The DUP’s former economy minister Gordon Lyons suggested the Government had wrongly believed that its threat about calling an election would force his party to drop its block on powersharing.
“I think that the feeling within the Northern Ireland Office was a threat of an election would change the DUP’s mind – it’s not going to,” he told BBC Radio Ulster.
Mr Lyons said talk of an election was a “distraction” from the “real work” the Government needed to do to resolve issues with the protocol.
The DUP says it will not return to powersharing until decisive action is taken to remove economic barriers on trade between Great Britain and Northern Ireland.
The Government has vowed to secure changes to the protocol, either by a negotiated compromise with the EU or through proposed domestic legislation, the Northern Ireland Protocol Bill, which would empower ministers to scrap the arrangements without the approval of Brussels.
“I don’t have any insight as to what’s going on in the Northern Ireland Office,” said Mr Lyons.
“It seems that people within the Northern Ireland Office don’t seem to know what’s going on either.
“But we need to get this sorted. We want to see this resolved. We want to make sure that we are in a position to get an Assembly and an Executive in place, but there can’t be a solid basis for an Executive or an Assembly until the protocol is replaced with arrangements that restore Northern Ireland’s place in the UK internal market and see our constitutional arrangements respected.
“So, I think this is all a bit of a distraction from the real work that actually needs to be done. And that’s where the focus of the Northern Ireland Office should be.”

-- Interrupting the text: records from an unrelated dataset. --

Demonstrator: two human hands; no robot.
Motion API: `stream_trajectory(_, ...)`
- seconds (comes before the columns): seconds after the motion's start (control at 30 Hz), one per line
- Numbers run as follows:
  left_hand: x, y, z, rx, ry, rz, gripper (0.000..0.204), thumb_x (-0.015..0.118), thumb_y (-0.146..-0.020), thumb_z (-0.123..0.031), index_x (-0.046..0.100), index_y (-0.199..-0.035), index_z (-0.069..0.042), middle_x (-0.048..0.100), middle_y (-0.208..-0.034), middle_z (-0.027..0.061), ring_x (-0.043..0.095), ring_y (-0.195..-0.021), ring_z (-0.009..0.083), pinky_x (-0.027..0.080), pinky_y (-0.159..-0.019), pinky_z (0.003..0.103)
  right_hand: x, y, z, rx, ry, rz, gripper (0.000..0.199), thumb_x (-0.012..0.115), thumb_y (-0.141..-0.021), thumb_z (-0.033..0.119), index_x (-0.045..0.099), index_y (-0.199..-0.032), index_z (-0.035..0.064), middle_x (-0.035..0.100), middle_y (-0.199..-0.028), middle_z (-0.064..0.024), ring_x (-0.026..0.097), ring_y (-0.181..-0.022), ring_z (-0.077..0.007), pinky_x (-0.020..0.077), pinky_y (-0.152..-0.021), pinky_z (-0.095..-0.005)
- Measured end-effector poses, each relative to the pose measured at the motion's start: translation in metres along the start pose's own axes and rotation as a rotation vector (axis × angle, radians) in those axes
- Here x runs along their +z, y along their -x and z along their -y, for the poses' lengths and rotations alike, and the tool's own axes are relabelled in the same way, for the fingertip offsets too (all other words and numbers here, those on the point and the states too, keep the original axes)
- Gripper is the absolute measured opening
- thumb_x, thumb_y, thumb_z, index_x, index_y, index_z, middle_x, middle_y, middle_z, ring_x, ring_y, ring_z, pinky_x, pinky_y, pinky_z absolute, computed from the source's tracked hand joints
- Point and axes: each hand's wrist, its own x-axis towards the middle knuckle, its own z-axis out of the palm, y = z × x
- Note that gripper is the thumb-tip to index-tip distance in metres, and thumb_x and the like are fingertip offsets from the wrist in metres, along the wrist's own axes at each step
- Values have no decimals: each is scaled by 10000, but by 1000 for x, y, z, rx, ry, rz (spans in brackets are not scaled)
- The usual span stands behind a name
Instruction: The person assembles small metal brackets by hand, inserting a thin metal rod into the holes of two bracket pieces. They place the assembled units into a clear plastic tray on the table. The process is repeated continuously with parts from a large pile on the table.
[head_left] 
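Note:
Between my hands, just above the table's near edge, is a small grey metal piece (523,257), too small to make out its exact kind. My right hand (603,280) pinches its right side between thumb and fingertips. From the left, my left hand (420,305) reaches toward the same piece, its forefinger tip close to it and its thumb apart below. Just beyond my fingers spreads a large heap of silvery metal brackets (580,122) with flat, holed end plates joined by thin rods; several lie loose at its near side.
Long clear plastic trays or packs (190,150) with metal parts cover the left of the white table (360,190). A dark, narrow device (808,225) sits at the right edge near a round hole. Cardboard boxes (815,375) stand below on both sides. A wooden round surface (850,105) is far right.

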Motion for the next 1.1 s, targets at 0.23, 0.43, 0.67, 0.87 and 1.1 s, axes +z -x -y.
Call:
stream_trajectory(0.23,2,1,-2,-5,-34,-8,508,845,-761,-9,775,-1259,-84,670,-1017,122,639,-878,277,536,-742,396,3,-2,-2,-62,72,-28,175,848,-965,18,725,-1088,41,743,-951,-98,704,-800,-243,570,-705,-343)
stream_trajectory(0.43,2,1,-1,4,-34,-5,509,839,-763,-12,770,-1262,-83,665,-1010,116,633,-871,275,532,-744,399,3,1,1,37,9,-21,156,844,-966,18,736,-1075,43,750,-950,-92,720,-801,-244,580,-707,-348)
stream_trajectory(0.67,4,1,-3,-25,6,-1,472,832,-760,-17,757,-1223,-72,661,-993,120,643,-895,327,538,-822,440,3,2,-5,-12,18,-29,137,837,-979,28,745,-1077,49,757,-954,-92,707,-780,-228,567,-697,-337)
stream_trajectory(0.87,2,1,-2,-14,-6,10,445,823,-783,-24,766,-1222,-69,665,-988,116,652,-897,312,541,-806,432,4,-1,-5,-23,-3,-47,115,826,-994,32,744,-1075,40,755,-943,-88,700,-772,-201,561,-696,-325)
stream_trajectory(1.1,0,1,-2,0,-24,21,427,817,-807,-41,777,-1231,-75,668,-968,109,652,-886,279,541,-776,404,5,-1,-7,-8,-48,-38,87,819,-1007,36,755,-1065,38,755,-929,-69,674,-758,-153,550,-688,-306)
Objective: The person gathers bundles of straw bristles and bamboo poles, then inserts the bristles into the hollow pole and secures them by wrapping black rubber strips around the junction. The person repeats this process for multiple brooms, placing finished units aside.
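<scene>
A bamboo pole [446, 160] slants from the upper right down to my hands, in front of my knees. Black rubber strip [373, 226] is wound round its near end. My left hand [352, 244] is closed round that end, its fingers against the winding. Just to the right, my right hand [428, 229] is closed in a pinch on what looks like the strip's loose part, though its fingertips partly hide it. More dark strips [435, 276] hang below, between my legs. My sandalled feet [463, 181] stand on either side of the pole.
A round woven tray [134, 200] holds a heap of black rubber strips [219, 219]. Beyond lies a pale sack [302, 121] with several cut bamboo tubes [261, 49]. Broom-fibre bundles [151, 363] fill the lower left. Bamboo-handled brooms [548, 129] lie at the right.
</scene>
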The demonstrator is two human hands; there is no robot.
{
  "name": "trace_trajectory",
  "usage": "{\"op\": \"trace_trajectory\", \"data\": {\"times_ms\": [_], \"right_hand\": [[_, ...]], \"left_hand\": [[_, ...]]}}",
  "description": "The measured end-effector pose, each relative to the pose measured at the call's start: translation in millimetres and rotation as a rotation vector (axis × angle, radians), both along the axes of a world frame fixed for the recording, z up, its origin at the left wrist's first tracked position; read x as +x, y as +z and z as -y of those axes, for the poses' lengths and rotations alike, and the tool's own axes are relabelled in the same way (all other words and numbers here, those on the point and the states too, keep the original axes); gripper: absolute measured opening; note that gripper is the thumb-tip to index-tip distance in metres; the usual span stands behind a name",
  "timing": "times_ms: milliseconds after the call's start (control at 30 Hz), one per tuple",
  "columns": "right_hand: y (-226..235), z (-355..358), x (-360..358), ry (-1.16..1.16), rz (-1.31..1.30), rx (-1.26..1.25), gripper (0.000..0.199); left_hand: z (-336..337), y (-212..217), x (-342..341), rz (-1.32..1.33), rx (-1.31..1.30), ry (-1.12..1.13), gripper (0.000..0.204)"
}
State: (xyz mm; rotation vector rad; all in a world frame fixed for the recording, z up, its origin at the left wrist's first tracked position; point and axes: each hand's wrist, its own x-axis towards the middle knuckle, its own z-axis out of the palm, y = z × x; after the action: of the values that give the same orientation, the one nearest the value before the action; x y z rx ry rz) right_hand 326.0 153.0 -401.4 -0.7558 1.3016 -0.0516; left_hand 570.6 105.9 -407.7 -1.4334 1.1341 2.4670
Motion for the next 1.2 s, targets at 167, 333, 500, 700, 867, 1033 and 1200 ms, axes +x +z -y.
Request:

In a statement on Sunday evening, Mr Heaton-Harris said his meetings with the parties would be used to “discuss next steps”, including how he will ensure public services continue to run, protect the public finances and consider options on MLA pay.
Mr Heaton-Harris is also to meet the Irish Minister for Foreign Affairs, Simon Coveney, later in the week.
He reiterated his disappointment that an executive was not formed.
“The duty to call an election is not one I bear lightly, and I will be outlining to the parties that the people of Northern Ireland deserve a strong and accountable government,” he said.
“In the meantime, I will work tirelessly to protect the interests of the citizens of Northern Ireland.
“There are a number of things I could do, including taking action on MLA pay, which I know many people feel is deeply unfair while the Assembly is unable to function fully.
“I am also concerned by the issues within the Stormont budget and will address these urgently with my officials and those from the Northern Ireland Civil Service.”